El derecho a la alimentación fue reconocido como un derecho humano desde 1948, en la Declaración Universal de los Derechos Humanos, lo anterior fue reforzado, años después, por el Pacto Internacional de los Derechos Económicos, Sociales y Culturales (PIDESC) que reconoce el derecho de toda persona a estar protegida del hambre. Ambos instrumentos, se han convertido en base para la construcción de un nutrido marco jurídico internacional que establece las dimensiones para garantizar este derecho.

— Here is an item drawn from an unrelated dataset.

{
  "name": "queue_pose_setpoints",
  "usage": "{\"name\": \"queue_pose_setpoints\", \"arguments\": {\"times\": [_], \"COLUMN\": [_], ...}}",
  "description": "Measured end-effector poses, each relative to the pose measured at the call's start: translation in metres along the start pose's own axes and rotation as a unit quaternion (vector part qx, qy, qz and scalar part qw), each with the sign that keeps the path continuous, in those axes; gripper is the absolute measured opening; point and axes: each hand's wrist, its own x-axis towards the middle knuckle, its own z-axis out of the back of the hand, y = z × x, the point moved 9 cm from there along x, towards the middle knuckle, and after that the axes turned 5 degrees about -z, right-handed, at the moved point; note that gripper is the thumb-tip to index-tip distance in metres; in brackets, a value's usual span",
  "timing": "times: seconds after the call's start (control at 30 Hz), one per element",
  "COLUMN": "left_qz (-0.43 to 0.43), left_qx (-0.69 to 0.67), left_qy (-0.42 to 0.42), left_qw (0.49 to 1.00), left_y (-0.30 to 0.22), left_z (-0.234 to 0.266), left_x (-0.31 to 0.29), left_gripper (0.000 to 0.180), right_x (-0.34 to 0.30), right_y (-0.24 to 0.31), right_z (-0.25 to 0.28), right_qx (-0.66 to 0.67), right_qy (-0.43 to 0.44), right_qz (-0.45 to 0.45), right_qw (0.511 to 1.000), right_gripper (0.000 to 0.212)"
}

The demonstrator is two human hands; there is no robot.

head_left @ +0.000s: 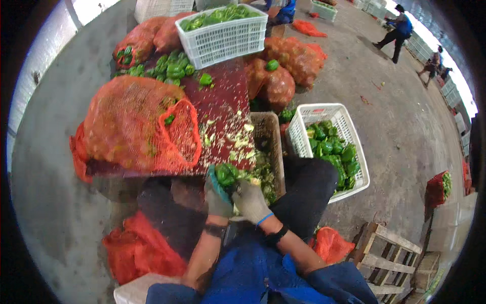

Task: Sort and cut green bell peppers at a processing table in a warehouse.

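Observation:
Both of my hands are close together over the near edge of a dark red board, in grey work gloves. My left hand (217, 198) is closed around a green bell pepper (226, 175). My right hand (251, 201) is right beside it, fingers curled in against the pepper's side. Pale core bits (253, 181) show at its fingertips; whatever else those fingers grip is hidden. Just beyond the right hand, a tan crate (277, 147) holds green and pale pepper scraps. Seeds and trimmings litter the dark red board (217, 111).
A large orange mesh sack (134, 121) lies open-mouthed on the board's left. White crates of green peppers stand at my right (298, 126) and at the back (223, 48). More full sacks (293, 58) sit behind. A wooden pallet (392, 261) lies lower right. Other people (400, 30) are far off.

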Motion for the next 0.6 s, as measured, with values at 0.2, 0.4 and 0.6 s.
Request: {"name": "queue_pose_setpoints", "arguments": {"times": [0.2, 0.4, 0.6], "left_qz": [-0.157, 0.037, -0.060], "left_qx": [0.171, -0.086, 0.049], "left_qy": [0.056, 0.015, -0.057], "left_qw": [0.971, 0.996, 0.995], "left_y": [-0.029, 0.034, 0.015], "left_z": [-0.002, 0.032, 0.040], "left_x": [-0.002, 0.018, 0.010], "left_gripper": [0.062, 0.045, 0.063], "right_x": [0.001, 0.006, 0.010], "right_y": [-0.012, -0.007, -0.025], "right_z": [-0.015, -0.017, -0.044], "right_qx": [0.001, -0.026, -0.065], "right_qy": [-0.013, -0.046, 0.000], "right_qz": [-0.003, 0.000, 0.049], "right_qw": [1.000, 0.999, 0.997], "right_gripper": [0.021, 0.023, 0.026]}}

Según el Consejo Económico y Social de las Naciones Unidas, se entiende por seguridad alimentaria el derecho de toda persona a tener acceso, de manera regular, permanente y libre a una alimentación adecuada y suficiente, que corresponda a las tradiciones culturales del consumidor y garantice una vida libre de angustias, satisfactoria y digna. Para cumplirlo, en palabras de Clara Jusidman-Rapoport, es obligación principal del Estado adoptar las medidas que sean necesarias para lograr el pleno ejercicio del derecho a la alimentación para todas las personas bajo su jurisdicción. Sin embargo, en este mandato existe una contradicción principal y se encuentra en el hecho de que los Estados poco margen de maniobra tienen frente a las características del actual sistema agroalimentario global.
Por más de 50 años, se ha consolidado un sistema mundial agroalimentario caracterizado por la oligopolización por parte de una serie de empresas transnacionales agroindustriales que hoy dirigen la producción hacia la satisfacción de necesidades que nada tienen que ver con la salvaguarda del derecho a la alimentación.
Son pocas las empresas que dominan la producción, las cadenas de suministro y distribución de alimentos, por ejemplo, Monsanto, Syngenta y DuPont concentran el 55% del mercado internacional de semillas; el 75% del mercado de las materias primas agrícolas está en manos de Archer Daniels Midland (ADM), Cargill, Bunge y Louis Dreyfus; y el 80% del mercado de producción de alimentos es dominado por Associated British Foods, Coca Cola, Grupo Danone, General Mills, Kellogg´s, Nestlé, PepsiCo, y Unilever.
En días recientes, hemos leído notas sobre las implicaciones que tiene el conflicto bélico entre Rusia y Ucrania para la seguridad alimentaria en el mundo derivado de que ambos países son productores y exportadores de insumos estratégicos como trigo, aceite de semilla de girasol, cebada, centeno, fertilizantes agroindustriales, y energéticos. Como bien apunta Paloma Villagómez, México no está exento de experimentar las consecuencias de este conflicto. Para darnos una idea, desde 2018, nuestro país cuadriplicó las compras de trigo a Rusia, además consumió cerca de 6 millones de toneladas de fertilizantes, de lo cuales, 30% provenían también de Rusia. Aunado a lo anterior, se suman a las implicaciones aún no superadas de la pandemia del COVID 19.
Los retos para la política externa de México son varios. Mientras que la política interna debe garantizar la suficiencia alimentaria básica, la política exterior debe promover una gobernanza alimentaria donde la justicia sea el eje transversal en la arquitectura de relaciones entre los múltiples actores. Si bien, el Programa Sectorial de Relaciones Exteriores 2020-2024 establece que se dará seguimiento a los trabajos de agencias, fondos y programas del Sistema de las Naciones Unidas sobre temas relacionados con el desarrollo sostenible, el desarrollo agrícola, la seguridad alimentaria y nutrición, las estrategias y acciones son difusas en torno a la fijación de metas a alcanzar, lo que impide garantizar a cabalidad el derecho humano a la alimentación. Así, resulta urgente que el gobierno federal fije una agenda clara a favor de la seguridad alimentaria.